Oh-maha, can you see?

« Look up on the wall, baby

Hand me down my shooting iron

Call your mother long distance

Tell her to expect your body home

Stevie Ray Vaughan, « Boot Hill »


Ça vous frappe, lorsque vous assistez à un match du Canadien. Vous vous levez avant la partie pour écouter les hymnes nationaux, et ça vous frappe. D’abord, vous remarquez deux vers dans l’hymne national américain : And the rockets' red glare, / The bombs bursting in air. Puis vous portez peut-être pour la première fois attention aux paroles de l’hymne canadien. Enfin, vous constatez que tandis que l’un des textes est porteur d’une certaine fierté guerrière, évoquée par les roquettes et les bombes, par une protection féroce du territoire, l’autre est axé principalement sur des valeurs (la gloire des anciens, la foi, les droits). D’ailleurs, la fillette qui porte une gerbe de fleurs, dans la vidéo qui accompagne l’hymne du Canada, sur l’écran géant du Centre Bell, vous met le caractère pacifique de la feuille d’érable en pleine figure.

Vous en venez à vous demander si le caractère agressif et belliqueux des États-Unis est inscrit dans les gènes parce qu’il est fièrement inscrit dans l’histoire du pays. Comme une tache de naissance.

C’est immanquable : vous établissez un lien avec la tuerie d’Omaha du mercredi 5 décembre dernier. Survenue la veille du triste 18e anniversaire de la tuerie de l’École polytechnique. Non, ce genre d’événement ne survient pas qu’ailleurs ; mais il survient plus souvent aux États-Unis. Vous vous demandez comment il se peut qu’un territoire qui contient environ 6 % de la population mondiale recèle environ 75 % des meurtriers en série de la planète.
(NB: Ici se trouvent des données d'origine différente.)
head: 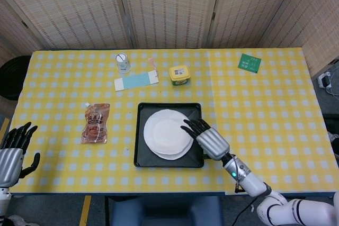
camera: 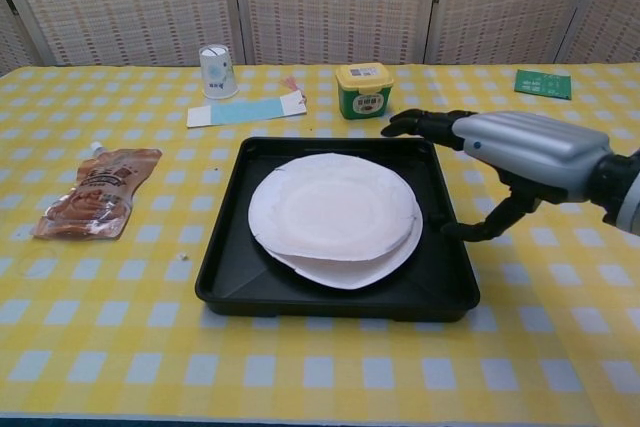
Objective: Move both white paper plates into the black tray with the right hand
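Fingers (camera: 420, 123) of the right hand (camera: 505, 152) are stretching out flat and spread, holding nothing, with the thumb hanging down beside the black tray (camera: 222, 272). Only the chest view is showing that gap: the palm is hovering off the tray's right rim, and the thumb tip is sitting just outside the tray wall. From the head view the same right hand (head: 209, 137) is appearing to overlap the tray's right edge (head: 200, 108), its fingertips near the plates, and whether it is touching anything cannot be told from there.

Directly to the hand's left, both white paper plates are lying inside the tray, stacked. The upper plate (camera: 330, 205) is sitting slightly offset over the lower plate (camera: 350, 272), whose edge is peeking out on the near side.

Beyond the hand's fingertips, a small yellow tub (camera: 363, 89) is standing on the counter (camera: 120, 347). Farther left are lying a blue-and-white card (camera: 245, 111), a paper cup (camera: 216, 70) and a brown pouch (camera: 93, 191). A green packet (camera: 544, 83) is resting far behind the hand.

Only the head view is catching the left hand (head: 13, 149), well apart at the counter's far left edge, fingers spread and empty.
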`<state>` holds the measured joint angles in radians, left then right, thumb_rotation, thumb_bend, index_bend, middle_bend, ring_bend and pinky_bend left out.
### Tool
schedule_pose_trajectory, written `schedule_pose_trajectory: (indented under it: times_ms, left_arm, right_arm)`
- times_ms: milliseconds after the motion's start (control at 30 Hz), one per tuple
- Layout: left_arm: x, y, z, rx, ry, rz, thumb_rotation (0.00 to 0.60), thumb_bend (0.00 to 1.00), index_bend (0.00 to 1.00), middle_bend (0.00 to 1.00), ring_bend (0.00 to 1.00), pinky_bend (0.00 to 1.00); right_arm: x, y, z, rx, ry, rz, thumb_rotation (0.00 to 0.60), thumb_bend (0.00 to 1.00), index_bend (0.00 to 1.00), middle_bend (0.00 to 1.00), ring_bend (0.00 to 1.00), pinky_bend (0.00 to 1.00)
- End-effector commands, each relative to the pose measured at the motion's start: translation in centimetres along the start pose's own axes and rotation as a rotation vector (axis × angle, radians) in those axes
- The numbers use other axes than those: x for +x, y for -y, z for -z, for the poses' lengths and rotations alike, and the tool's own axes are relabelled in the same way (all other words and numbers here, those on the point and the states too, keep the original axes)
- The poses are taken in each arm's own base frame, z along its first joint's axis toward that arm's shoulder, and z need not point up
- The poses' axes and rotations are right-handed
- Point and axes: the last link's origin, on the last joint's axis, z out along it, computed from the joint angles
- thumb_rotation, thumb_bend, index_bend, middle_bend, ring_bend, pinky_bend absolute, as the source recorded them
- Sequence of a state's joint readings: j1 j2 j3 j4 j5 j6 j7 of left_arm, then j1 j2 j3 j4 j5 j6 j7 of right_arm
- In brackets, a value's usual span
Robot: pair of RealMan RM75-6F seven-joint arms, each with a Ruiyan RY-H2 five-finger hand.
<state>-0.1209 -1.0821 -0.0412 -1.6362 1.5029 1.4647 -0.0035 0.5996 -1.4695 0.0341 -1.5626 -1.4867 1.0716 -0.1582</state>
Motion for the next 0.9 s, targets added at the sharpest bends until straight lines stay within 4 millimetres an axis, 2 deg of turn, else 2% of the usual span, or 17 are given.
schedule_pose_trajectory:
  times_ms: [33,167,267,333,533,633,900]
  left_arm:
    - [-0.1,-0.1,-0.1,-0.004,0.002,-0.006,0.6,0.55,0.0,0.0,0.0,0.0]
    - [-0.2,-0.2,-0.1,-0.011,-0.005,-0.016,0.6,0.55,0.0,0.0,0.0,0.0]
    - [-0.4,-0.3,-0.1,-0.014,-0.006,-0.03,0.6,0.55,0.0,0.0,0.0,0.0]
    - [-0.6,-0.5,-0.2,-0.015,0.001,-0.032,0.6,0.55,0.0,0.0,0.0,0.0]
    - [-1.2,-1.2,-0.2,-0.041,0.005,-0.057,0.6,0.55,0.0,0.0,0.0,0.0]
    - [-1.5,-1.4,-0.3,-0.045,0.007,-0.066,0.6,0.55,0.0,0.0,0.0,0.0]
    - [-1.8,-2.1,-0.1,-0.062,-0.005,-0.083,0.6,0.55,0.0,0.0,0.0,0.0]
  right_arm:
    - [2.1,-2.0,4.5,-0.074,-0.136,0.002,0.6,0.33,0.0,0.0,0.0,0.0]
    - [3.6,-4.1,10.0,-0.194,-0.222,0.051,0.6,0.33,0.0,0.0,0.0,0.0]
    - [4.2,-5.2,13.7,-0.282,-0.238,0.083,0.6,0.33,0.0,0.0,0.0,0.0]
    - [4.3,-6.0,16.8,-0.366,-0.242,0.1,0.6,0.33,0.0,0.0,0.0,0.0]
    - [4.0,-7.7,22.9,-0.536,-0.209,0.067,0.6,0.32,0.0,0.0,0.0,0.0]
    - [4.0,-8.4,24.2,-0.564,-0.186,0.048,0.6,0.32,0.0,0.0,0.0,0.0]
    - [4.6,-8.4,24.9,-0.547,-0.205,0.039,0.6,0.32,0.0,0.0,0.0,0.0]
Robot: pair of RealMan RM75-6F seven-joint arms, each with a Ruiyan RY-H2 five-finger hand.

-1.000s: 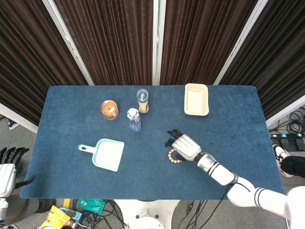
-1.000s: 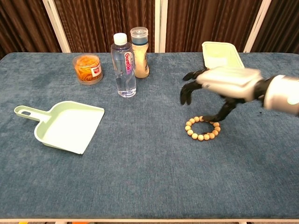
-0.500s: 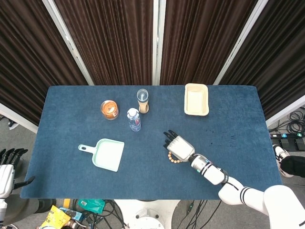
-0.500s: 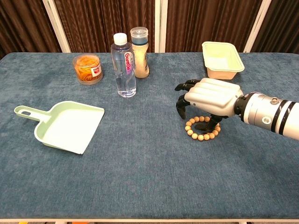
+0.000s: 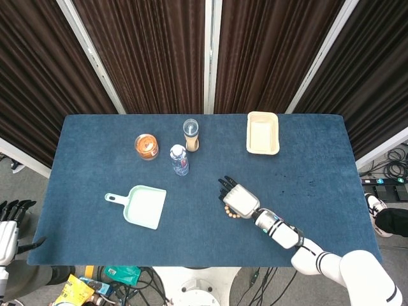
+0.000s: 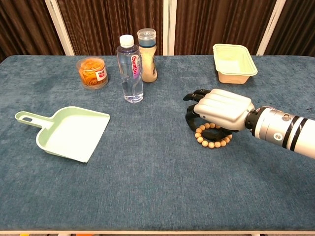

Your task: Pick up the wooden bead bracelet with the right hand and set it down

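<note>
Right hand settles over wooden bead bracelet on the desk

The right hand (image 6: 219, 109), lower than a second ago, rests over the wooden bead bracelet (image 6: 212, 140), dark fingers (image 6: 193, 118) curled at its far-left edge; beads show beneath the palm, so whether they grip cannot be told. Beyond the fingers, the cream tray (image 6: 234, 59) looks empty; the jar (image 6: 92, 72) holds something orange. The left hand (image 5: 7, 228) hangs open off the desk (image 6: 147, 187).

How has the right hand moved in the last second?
Yes. The right hand has come down over the bracelet and shifted slightly toward the dustpan.
</note>
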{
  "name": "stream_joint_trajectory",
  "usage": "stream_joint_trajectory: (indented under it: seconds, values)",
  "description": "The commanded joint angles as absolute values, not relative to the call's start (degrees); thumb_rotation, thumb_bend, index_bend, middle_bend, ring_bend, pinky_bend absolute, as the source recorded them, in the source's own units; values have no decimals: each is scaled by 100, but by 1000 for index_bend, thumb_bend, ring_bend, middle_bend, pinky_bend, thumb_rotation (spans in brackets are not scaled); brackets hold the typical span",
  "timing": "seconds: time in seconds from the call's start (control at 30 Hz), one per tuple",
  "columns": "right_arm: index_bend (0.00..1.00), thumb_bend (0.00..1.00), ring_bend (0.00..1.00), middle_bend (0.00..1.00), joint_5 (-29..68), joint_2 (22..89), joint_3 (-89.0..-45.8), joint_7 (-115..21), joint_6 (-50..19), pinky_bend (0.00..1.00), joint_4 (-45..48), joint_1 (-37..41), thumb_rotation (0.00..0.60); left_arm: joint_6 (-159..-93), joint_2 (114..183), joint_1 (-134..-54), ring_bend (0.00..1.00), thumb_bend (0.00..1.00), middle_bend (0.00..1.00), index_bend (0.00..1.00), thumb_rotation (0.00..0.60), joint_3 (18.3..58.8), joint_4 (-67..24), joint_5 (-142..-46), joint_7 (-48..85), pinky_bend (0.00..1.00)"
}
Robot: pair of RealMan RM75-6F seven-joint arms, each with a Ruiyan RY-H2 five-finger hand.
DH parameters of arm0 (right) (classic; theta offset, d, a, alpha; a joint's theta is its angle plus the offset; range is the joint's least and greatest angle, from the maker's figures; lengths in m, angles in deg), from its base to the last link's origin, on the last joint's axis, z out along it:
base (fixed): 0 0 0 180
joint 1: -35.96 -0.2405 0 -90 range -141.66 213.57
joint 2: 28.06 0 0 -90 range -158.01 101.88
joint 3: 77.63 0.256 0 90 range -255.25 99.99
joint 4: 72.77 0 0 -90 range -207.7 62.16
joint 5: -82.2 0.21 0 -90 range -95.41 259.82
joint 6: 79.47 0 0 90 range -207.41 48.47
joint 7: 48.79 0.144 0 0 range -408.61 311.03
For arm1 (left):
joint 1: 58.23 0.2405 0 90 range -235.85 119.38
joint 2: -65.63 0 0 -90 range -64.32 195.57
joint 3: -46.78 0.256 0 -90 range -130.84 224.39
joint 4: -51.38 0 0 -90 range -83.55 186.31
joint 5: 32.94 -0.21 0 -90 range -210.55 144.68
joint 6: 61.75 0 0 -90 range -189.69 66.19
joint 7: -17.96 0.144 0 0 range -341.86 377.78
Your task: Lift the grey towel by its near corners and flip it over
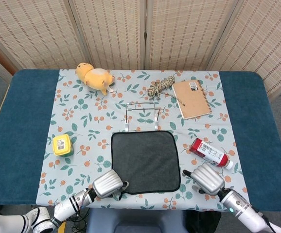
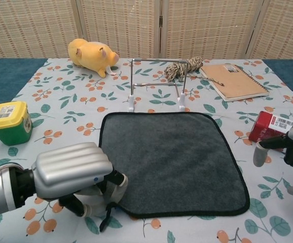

Vous vous demandez à quoi a pensé Robert Hawkins, 19 ans, avant de décharger son AK-47 sur 8 innocents puis de retourner l’arme contre lui-même. Vous ragez de constater que l’adolescent a décidé (comme c’est trop souvent le cas) d’en entraîner d’autres avec lui dans la mort. Vous vous dites qu’il aurait été si facile de se faire exploser la tête discrètement, dans le bois, comme un chat qui choisit d’aller mourir loin de son maître. Vous blâmez les parents, incapables d’ouvrir les yeux sur les problèmes de leur garçon. Vous tentez de le comprendre, lui qui a passé sa courte vie à naviguer de famille d’accueil en famille d’accueil.

Surtout, vous êtes incapable de concevoir qu’un jeune de son âge ait pu se procurer aussi facilement une arme à feu.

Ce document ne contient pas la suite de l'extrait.